*TASK BRIEF*: The lines you return must be all those in the data that hold the string "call".
++++++++
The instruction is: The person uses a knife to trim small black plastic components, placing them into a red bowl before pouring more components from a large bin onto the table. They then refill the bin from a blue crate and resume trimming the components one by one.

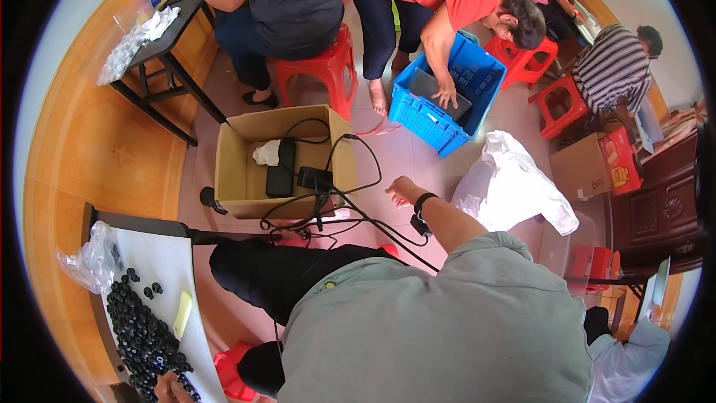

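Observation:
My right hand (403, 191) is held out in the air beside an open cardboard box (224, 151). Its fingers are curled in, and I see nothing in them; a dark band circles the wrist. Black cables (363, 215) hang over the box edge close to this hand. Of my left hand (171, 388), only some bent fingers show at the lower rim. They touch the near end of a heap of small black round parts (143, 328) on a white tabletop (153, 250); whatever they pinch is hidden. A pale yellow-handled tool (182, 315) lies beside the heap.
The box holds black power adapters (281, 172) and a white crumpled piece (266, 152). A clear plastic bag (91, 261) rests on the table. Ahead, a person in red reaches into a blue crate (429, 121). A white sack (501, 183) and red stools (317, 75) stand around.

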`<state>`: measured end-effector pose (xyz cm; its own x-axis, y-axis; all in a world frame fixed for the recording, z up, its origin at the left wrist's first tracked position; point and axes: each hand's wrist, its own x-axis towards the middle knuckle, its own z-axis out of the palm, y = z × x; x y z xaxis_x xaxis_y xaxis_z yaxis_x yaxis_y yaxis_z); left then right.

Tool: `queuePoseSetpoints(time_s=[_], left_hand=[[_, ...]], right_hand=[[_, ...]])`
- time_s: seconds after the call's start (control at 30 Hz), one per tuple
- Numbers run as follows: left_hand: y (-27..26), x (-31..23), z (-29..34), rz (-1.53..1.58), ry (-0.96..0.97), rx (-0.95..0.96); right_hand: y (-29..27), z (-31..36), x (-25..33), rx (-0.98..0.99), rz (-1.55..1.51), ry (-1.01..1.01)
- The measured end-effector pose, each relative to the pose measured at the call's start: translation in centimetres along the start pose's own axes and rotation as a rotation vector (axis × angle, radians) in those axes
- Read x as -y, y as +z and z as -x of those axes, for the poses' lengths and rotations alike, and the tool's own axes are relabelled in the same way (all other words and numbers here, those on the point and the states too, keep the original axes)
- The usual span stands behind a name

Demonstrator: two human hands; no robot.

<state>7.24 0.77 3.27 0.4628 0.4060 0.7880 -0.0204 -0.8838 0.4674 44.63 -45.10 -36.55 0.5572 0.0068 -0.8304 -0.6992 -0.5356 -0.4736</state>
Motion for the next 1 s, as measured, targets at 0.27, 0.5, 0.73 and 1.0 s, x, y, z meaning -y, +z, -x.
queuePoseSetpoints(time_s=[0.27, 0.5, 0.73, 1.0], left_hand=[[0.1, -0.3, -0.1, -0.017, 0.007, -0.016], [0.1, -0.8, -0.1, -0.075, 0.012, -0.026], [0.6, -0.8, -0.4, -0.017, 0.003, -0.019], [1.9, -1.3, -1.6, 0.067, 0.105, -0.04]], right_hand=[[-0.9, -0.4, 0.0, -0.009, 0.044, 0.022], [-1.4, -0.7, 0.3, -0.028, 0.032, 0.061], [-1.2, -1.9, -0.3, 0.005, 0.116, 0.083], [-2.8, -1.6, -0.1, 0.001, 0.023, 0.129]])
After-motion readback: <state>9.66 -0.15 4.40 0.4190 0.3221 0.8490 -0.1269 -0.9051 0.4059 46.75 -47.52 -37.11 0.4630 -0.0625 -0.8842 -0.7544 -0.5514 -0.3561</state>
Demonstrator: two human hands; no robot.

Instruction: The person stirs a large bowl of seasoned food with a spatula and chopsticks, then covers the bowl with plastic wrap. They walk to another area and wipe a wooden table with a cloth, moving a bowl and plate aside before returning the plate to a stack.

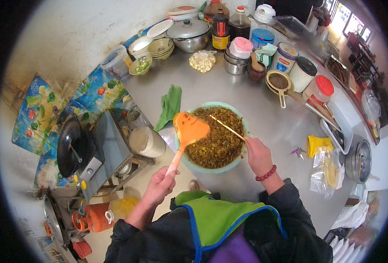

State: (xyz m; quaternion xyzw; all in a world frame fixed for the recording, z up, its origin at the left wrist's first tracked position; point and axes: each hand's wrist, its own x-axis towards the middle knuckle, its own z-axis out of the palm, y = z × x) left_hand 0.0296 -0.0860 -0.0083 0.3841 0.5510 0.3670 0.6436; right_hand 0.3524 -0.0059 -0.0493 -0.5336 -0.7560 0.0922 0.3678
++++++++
*WORKED SOLUTION*:
- time_s: seconds after the call's start (control at 30 Hz), one per tuple
- The measured end-effector pose, each relative to the pose measured at the call's start: translation in centimetres along the start pose's own axes and rotation as a rotation vector (axis × angle, radians) in those axes

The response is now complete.